When my legs next dropped down, my feet touched sand. I don’t remember looking back, or arriving at our family’s encampment on the main stretch of beach. I was crying, I was running. My face was out of control.

That’s close to all I know. I can’t remember everything and I can’t erase everything, however fiercely I’ve tried.

In nearly 40 years, either alone or with my family, the anniversar­y of my younger brother’s death has never been acknowledg­ed or commemorat­ed. Which is an epic level of denial. As it is, the older I get the harder it is to pretend that denial works as a strategy for sustaining inner peace. The memories I’ve wanted to suppress refuse to stay down.

We erased the accident at the beach, and along with the pain we effectivel­y deleted Nicky the person. We may not have meant to, but we did. NOW, however late in the day, I want to conduct an inquest to find out when, where and how Nicky died. If I find the route to the correct door in my brain, an intact memory may make itself known.
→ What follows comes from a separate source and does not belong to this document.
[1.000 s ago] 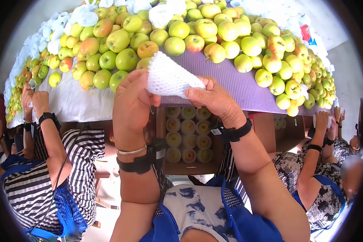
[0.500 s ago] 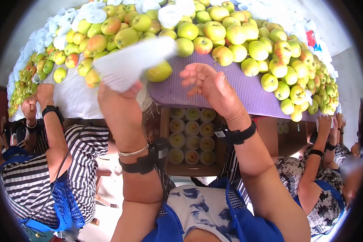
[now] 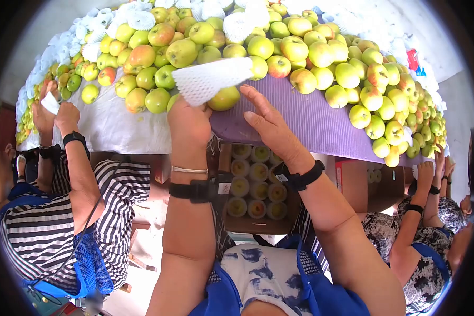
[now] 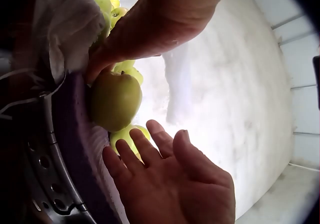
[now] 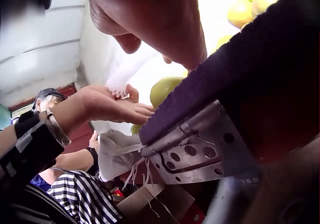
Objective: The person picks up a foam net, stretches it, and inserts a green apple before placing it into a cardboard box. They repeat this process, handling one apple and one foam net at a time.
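My left hand (image 3: 188,124) holds a white foam net sleeve (image 3: 211,79), which sticks out above the hand toward the right. Just past its fingers a yellow-green apple (image 3: 224,98) sits by the edge of the purple mat (image 3: 279,116). In the left wrist view the left fingers reach down beside this apple (image 4: 116,99). My right hand (image 3: 268,124) holds nothing; its fingers are spread apart, close to the apple's right side. From the right wrist, the left hand (image 5: 112,104) shows with the sleeve (image 5: 122,76) between thumb and fingers.
A heap of green and reddish apples (image 3: 321,52) covers the back of the table, with white foam nets (image 3: 142,20) behind. Below the table edge stands a carton (image 3: 258,226) holding rows of netted apples. People work on both sides, one in striped clothing (image 3: 37,226).
Both hands held the foam sleeve at first. The right hand let go, and the left hand swung left with the sleeve, then back right beside the apple. The right hand has come nearer that apple.
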`<state>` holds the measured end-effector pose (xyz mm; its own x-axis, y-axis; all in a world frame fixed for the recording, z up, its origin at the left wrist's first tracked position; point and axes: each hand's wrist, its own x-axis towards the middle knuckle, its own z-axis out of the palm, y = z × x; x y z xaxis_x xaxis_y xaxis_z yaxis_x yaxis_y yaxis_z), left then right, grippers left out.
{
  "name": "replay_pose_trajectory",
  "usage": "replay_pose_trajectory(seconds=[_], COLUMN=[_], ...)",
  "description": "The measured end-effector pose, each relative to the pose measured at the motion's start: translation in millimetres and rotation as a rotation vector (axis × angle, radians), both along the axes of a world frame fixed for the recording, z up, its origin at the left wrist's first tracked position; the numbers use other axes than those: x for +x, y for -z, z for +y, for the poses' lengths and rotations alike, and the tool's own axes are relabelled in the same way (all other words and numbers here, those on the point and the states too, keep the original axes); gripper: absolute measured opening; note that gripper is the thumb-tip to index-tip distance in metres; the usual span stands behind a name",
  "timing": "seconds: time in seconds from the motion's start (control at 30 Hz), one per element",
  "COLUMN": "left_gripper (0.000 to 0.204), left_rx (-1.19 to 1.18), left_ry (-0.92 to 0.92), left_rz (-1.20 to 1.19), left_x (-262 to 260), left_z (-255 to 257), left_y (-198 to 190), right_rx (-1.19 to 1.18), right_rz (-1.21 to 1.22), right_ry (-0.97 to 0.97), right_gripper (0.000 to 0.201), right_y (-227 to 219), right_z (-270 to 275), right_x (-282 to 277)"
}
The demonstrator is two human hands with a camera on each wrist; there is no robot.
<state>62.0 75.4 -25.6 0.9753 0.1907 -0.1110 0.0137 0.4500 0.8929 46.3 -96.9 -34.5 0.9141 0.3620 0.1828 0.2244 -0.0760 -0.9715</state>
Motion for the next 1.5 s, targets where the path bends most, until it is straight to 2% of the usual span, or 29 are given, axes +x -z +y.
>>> replay_pose_trajectory(seconds=[0.03,0.13,0.23,0.33,0.43,0.53,0.63,0.73,0.83,0.93,1.0,1.07,1.17,1.27,1.37,1.4,1.5], left_gripper=[0.038,0.035,0.035,0.036,0.037,0.037,0.038,0.038,0.037,0.035,0.035,0.027,0.013,0.012,0.011,0.012,0.015], left_rx=[0.030,0.024,-0.432,-0.388,-0.423,-0.615,-0.766,-0.844,-0.560,-0.637,0.118,-0.041,-0.053,0.111,0.244,0.218,0.446], left_ry=[-0.001,0.020,-0.030,0.047,0.032,0.016,0.062,0.134,0.073,0.046,-0.137,-0.340,-0.428,-0.427,-0.345,-0.336,-0.316], left_rz=[0.034,0.017,0.068,-0.058,-0.030,0.057,0.022,-0.046,-0.090,-0.174,-0.264,-0.158,-0.150,-0.126,-0.197,-0.245,-0.250], left_x=[0.9,2.4,0.9,1.7,5.3,5.3,3.0,-0.6,-8.7,-7.4,1.8,-6.2,-11.1,-13.4,-10.2,-10.2,-13.8], left_z=[-3.9,-5.0,-19.7,-25.6,-26.5,-26.4,-18.9,-22.2,-42.5,-47.6,-18.6,-21.6,-13.9,-31.3,-42.0,-47.6,-58.2], left_y=[-1.2,-4.8,-25.4,-23.9,-17.0,-14.9,-6.4,-7.3,-11.2,-9.6,12.2,-23.9,-25.7,-29.2,-14.5,-12.6,-12.2], right_rx=[-0.018,0.183,0.288,0.352,0.363,0.490,0.337,0.298,0.357,0.535,0.692,0.807,0.873,0.851,0.859,0.869,0.847], right_rz=[0.001,0.119,0.284,0.278,0.328,0.384,0.318,0.133,0.340,0.492,0.547,0.581,0.571,0.535,0.544,0.547,0.532], right_ry=[-0.003,-0.006,0.089,0.137,0.117,0.097,0.152,0.128,0.078,0.045,-0.080,-0.180,-0.256,-0.240,-0.214,-0.211,-0.154], right_gripper=[0.051,0.050,0.050,0.049,0.048,0.044,0.047,0.053,0.059,0.058,0.057,0.058,0.060,0.060,0.060,0.060,0.062], right_y=[1.9,6.4,7.4,17.3,18.7,11.6,-7.6,-13.1,-27.1,-24.7,-24.1,-26.8,-30.0,-27.5,-29.9,-29.8,-35.2], right_z=[-1.6,-1.9,-3.6,-2.1,-0.4,6.7,4.3,1.6,-2.7,-12.9,-22.6,-28.7,-33.7,-36.8,-38.9,-41.2,-49.7], right_x=[1.2,1.9,3.3,3.8,-0.2,-4.5,-9.2,-6.1,-12.9,-13.0,-11.7,-14.0,-17.2,-17.3,-18.7,-19.3,-20.0])
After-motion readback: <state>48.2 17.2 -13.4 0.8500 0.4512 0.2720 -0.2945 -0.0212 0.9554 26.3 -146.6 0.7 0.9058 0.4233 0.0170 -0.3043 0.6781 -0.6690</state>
Mum will be able to help. I phone ahead to warn her I’m coming. I don’t say why. In Mum’s bungalow, I hold back because first we have to set up camp. Tea, biscuits, the tray on a table. She knows I want something. I eat a chocolate biscuit. I’m stuck for an opening line because I’ve spent so many years not asking this question, but I’m in the mood for straighten­ing stuff out.

‘Lately I’ve been behaving strangely,’ I say. ‘I want to talk about Nicky’s death.’

Mum has wanted to open up about Nicky for years and barely knows where to start. At the butcher’s, as it happens. One of the hardest times, she tells me, was when she forced herself out to the shops. ‘Five lamb chops.’ Five, not six. The first time she came home without any dinner for Nicky, it almost broke her heart. ‘Mum, I don’t know the date.’ ‘18th August 1978,’ she says. I check: I’m not falling apart. The inquest has begun and the past can be pulled back into being.

‘He was a difficult child,’ Mum says, ‘a naughty child. He was either going to be a banker or a murderer.’ Why would Mum say that? ‘He wasn’t like you,’ she goes on, unstoppabl­e now. ‘He was hopeless at games, and not very brainy. At cricket he tried, but he was out first ball. I’d go to watch his match, and he’d drop a catch.’

Which might help explain why he died. He didn’t have the co-ordination to fight against the water. Though mostly it’s because he was nine years old.

‘He looked completely different to you three,’ Mum says, referring to myself and my other two brothers. ‘Huge brown eyes and thin black hair.’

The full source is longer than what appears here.